But this leads me to a question.... is there some kind of physical electric instrument where you can manually vary the distance between pickups? Or better yet, is there a way to induce feedback between pickups? I'm thinking about phaser-like sounds.


Not physical, but the clavinet model in logic has moveable virtual pick ups, and moving them in real time always sounded kinda sorta phaser ish to me.

I’d be surprised if no one has ever built something physical with moveable pick ups, even as a one off. Not hard to do I guess...

Interesting thread, OP....
cornutt
fac wrote:

But this leads me to a question.... is there some kind of physical electric instrument where you can manually vary the distance between pickups? Or better yet, is there a way to induce feedback between pickups? I'm thinking about phaser-like sounds.


There have been several guitars with sliding pickups. I seem to recall that Ibanez made a version of the Iceman that had one.
UltraViolet
I have seen people do this on basses by hollowing out a channel for the neck pickup to slide in.
GuyaGuy
fac wrote:
This is interesting. I'll check out the paper you mention. I've implemented feedback delays, phasers, reverbs and basic Karplus-Strong synthesis, but haven't really gone into waveguide synthesis and complex physical modeling.

But this leads me to a question.... is there some kind of physical electric instrument where you can manually vary the distance between pickups? Or better yet, is there a way to induce feedback between pickups? I'm thinking about phaser-like sounds.


DeArmond made pickups that mounted to a pole that could slide up and down. There’s also this:

https://www.kickstarter.com/projects/1165874210/pole-position-sliding- pickup-guitar

Of course with piezo you can place it just about anywhere.
ricko
cretaceousear wrote:
Delay line around 0.3 ms with one repeat should do similar I think?


Definitelly, and I like the word "similar" . That is the (static) flange effect, that I mention on my page. And certainly modulating the constant-breadth pulse breadths has a family resemblence to flange (without feedback) or chorus or PWM or some speech synths chips, or even, if you like, convolution filters, without being the same in practise as any. They can all make kinds of cyclical spectra independent of the notes fundamental frequency.

(Indeed, if you had a perfect delay, you could even simulate the pulse output of Blip! (not the Sharktooth out) by delaying and inverting a saw wave (though in reality you might also have to fiddle with the output level too.) That is just basic superpositioning.

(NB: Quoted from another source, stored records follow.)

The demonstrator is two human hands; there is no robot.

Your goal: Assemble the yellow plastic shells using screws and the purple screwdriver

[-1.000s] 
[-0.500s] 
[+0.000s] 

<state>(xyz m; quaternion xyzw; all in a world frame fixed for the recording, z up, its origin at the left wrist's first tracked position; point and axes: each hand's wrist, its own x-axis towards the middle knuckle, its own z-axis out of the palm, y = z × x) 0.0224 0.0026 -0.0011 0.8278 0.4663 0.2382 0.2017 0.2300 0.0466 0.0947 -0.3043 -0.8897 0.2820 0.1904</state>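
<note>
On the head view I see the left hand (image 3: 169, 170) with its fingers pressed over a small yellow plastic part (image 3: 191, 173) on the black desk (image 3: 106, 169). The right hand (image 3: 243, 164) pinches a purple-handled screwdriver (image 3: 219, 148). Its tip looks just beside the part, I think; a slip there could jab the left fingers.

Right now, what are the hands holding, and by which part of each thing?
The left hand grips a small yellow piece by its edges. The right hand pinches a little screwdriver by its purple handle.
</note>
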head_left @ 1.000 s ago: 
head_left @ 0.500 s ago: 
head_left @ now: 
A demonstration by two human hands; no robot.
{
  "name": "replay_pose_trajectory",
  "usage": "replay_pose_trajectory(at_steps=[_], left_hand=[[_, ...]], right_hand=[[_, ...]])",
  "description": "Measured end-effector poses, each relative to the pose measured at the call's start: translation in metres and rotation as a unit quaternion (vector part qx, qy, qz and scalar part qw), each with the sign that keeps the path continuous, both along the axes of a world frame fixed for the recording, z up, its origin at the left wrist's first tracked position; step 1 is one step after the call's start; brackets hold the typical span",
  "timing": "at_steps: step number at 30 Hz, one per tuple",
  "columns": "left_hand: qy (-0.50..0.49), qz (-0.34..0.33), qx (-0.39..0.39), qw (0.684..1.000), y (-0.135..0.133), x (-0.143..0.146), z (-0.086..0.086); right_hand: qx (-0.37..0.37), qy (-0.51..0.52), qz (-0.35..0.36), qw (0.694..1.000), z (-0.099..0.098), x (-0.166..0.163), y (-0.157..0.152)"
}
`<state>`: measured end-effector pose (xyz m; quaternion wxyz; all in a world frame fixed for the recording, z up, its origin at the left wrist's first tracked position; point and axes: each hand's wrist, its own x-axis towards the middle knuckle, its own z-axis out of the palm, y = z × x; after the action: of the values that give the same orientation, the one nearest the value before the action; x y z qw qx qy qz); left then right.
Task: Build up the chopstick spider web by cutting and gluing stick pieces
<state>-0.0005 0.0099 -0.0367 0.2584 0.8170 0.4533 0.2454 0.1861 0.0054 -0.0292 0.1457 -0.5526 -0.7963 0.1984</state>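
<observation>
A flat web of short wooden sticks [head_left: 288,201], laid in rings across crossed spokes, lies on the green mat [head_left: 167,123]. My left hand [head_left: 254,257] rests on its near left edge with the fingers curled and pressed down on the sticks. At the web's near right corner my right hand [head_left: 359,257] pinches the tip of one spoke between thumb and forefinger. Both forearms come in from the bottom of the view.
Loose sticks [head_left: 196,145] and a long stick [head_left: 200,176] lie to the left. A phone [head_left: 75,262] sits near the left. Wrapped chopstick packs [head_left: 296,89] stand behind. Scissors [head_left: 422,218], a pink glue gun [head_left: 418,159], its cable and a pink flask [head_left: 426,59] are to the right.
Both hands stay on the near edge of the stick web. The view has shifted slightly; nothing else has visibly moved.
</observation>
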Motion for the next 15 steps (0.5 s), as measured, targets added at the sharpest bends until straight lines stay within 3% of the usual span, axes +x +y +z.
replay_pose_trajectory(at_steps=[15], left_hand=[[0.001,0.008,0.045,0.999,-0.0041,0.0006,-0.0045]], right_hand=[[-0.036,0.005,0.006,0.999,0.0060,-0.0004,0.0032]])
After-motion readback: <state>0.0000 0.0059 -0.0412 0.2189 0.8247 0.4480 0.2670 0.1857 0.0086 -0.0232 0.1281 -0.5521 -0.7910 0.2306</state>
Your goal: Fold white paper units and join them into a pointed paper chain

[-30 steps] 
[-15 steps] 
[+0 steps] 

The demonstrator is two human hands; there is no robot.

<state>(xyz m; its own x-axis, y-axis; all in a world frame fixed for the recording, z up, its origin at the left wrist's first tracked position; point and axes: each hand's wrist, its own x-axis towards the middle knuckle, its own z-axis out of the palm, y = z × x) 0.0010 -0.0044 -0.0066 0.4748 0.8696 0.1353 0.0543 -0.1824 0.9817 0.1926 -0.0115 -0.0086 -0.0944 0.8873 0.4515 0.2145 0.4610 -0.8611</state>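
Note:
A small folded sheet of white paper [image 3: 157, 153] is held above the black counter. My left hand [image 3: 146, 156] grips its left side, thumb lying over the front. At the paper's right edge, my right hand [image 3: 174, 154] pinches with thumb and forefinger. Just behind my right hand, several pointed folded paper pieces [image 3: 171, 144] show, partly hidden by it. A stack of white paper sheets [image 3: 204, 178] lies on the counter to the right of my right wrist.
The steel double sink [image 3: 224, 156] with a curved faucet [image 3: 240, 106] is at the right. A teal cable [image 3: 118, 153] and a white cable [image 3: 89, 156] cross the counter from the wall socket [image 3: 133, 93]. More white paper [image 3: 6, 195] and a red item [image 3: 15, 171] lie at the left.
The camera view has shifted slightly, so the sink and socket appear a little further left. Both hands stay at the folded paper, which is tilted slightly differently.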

Not sure why you want to use an expendive delay and mixer etc for something a two-transistor monostable does so easily though... :-)

In plucked string instruments, you get waves traveling in both directions from the impulse point, and both being reflected at each end. So for guitar pickups at each different points will have a different waveshape for each note, because the reflections need at different phases at each point: this is why different pickup positions, even unmixed, gave different tones. But presumably clavinet, ehise strings are excuted from an endpoint, dont have dual relection (so no initial dual pulse) and therefore the initial impulse woukd gave sone simpker shape ?

So perhaps you would want to delay a slightly different waveshape than provides the dry waveshape, for sounds i n the same family as the electric guitar?

Actually, it is even more complex. Higher frequencies travel faster (in a slack string) than lower. So for strings, the start can be more like a constant double pulse from the impulse plus reflections, then it smears out as the higher frequencies move ahead in phase to the lower, then towards then decays into a more sine-like first harmonic wave ( for accoustic guitar) or everything but the first harmonic (in the case of clavinet.)

Getting this slight inharmonicity (which may be experienced as beating of different harmonics rather than than out-of-tuneness) is a bit more tricky: frequency shifter? all-pass filter? I expect reflection would increase the effect.

And finally, it is worth noting that where you gave pickups offset ftom each other or the strings, you are likey to get a slightly different cyclical spectrum repeat count for each string: the gaps in one spectrum may allow harmonics from a loud part of the cycle of another string to be more obvious: speculation, but seems logical.
UltraViolet
ricko wrote:

Actually, it is even more complex. Higher frequencies travel faster (in a slack string) than lower. So for strings, the start can be more like a constant double pulse from the impulse plus reflections, then it smears out as the higher frequencies move ahead in phase to the lower, then towards then decays into a more sine-like first harmonic wave ( for accoustic guitar) or everything but the first harmonic (in the case of clavinet.)


Complexity always seems to come in when you want to really duplicate the sound of a classic physical instrument. The higher frequencies traveling faster is an interesting twist. That makes for a really challenging problem.
ricko
Yikes. There is more. It is getting combier than a President!

Don Tillman has a good page http://www.till.com/articles/PickupResponse/ on pickups. It turns out that even a single pickup has a comb filtering effect.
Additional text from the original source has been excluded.